Please give back only the lines below from the one containing "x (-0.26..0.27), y" to the one containing "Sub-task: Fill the", each repeated word for word, both ends included.

- **INFORMATION SUPPLIED**:
%%

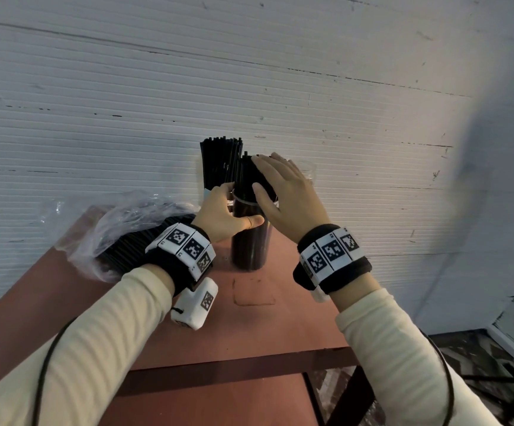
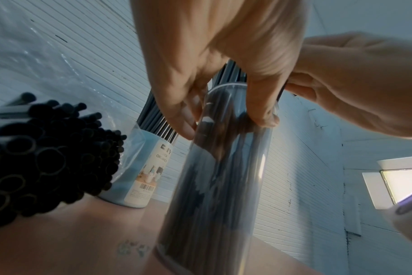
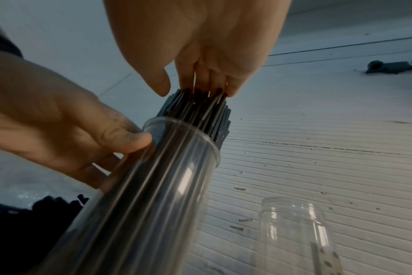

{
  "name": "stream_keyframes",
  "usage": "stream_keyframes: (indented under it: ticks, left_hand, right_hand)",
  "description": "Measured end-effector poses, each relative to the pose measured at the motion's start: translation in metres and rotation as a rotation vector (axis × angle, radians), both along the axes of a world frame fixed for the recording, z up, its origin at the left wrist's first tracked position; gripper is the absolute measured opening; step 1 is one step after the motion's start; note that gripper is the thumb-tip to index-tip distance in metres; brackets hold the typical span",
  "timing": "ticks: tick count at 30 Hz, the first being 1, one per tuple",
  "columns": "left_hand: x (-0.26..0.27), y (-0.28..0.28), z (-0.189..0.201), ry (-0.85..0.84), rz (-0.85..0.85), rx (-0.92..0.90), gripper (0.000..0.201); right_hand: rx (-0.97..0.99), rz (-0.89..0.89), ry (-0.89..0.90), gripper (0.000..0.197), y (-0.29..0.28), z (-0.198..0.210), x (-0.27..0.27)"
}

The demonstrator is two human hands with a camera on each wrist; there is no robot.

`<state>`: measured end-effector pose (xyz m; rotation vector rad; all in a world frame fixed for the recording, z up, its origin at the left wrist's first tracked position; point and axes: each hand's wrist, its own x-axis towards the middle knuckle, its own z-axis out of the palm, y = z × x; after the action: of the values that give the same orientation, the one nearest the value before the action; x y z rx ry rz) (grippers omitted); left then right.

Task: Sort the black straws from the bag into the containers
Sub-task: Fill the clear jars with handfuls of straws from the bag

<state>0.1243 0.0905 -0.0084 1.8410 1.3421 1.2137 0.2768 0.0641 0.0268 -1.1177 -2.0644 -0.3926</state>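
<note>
A clear cylindrical container (image 1: 251, 238) stands upright on the reddish counter (image 1: 280, 318), packed with black straws (image 1: 246, 179) whose tops poke out above its rim. The left hand (image 1: 223, 216) grips the container near the rim, thumb across the front and fingers (image 2: 183, 119) curled round the far side. The right hand (image 1: 283, 192) lies flat across the straw tops, its fingers (image 3: 214, 78) straight and close together, pressing on the ends with the thumb held a little apart. Just behind this container, against the ribbed white wall (image 1: 95, 103), stands a second container (image 2: 141, 176) with a printed label, also full of upright black straws. To the left on the counter lies the clear plastic bag (image 1: 117, 229), crumpled and open, with a thick bundle of loose straws (image 2: 35, 154) lying inside it, their open ends facing the left wrist. To the right, close to the wall, an empty clear jar (image 3: 294, 232) stands upright, well apart from the bag and near the container being held. Both wrists wear black bands with square printed markers.
</note>
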Motion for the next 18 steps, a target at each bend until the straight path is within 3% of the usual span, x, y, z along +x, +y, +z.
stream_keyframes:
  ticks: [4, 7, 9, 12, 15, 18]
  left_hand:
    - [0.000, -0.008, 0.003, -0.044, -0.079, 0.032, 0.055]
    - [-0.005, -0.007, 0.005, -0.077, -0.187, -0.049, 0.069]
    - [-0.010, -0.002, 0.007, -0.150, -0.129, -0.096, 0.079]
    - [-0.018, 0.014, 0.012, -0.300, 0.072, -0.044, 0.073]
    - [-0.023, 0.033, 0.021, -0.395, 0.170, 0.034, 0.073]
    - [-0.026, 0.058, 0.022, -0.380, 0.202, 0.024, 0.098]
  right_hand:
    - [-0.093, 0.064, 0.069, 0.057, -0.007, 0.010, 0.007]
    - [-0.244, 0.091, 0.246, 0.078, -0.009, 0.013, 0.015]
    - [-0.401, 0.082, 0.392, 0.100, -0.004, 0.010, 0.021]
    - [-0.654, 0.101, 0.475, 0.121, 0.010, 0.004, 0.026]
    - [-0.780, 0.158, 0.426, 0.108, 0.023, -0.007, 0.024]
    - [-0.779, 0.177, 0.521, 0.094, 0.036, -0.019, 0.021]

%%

- **RESULT OF THIS TASK**:
  "columns": "left_hand: x (-0.26..0.27), y (-0.28..0.28), z (-0.189..0.201), ry (-0.85..0.84), rz (-0.85..0.85), rx (-0.92..0.90), gripper (0.000..0.201); right_hand: rx (-0.97..0.99), rz (-0.89..0.89), ry (-0.89..0.90), gripper (0.000..0.197), y (-0.29..0.28), z (-0.198..0.210), x (-0.27..0.27)"
}

The demonstrator is two human hands with a camera on each wrist; there is no robot.

`<state>`: measured end-effector pose (xyz m; rotation vector rad; all in a world frame fixed for the recording, z up, its origin at the left wrist's first tracked position; point and axes: each hand's wrist, its own x-axis towards the middle knuckle, its own z-axis out of the palm, y = z × x; after the action: of the values that give the same orientation, the one nearest the value before the action; x y z rx ry rz) (grippers omitted); left then right.

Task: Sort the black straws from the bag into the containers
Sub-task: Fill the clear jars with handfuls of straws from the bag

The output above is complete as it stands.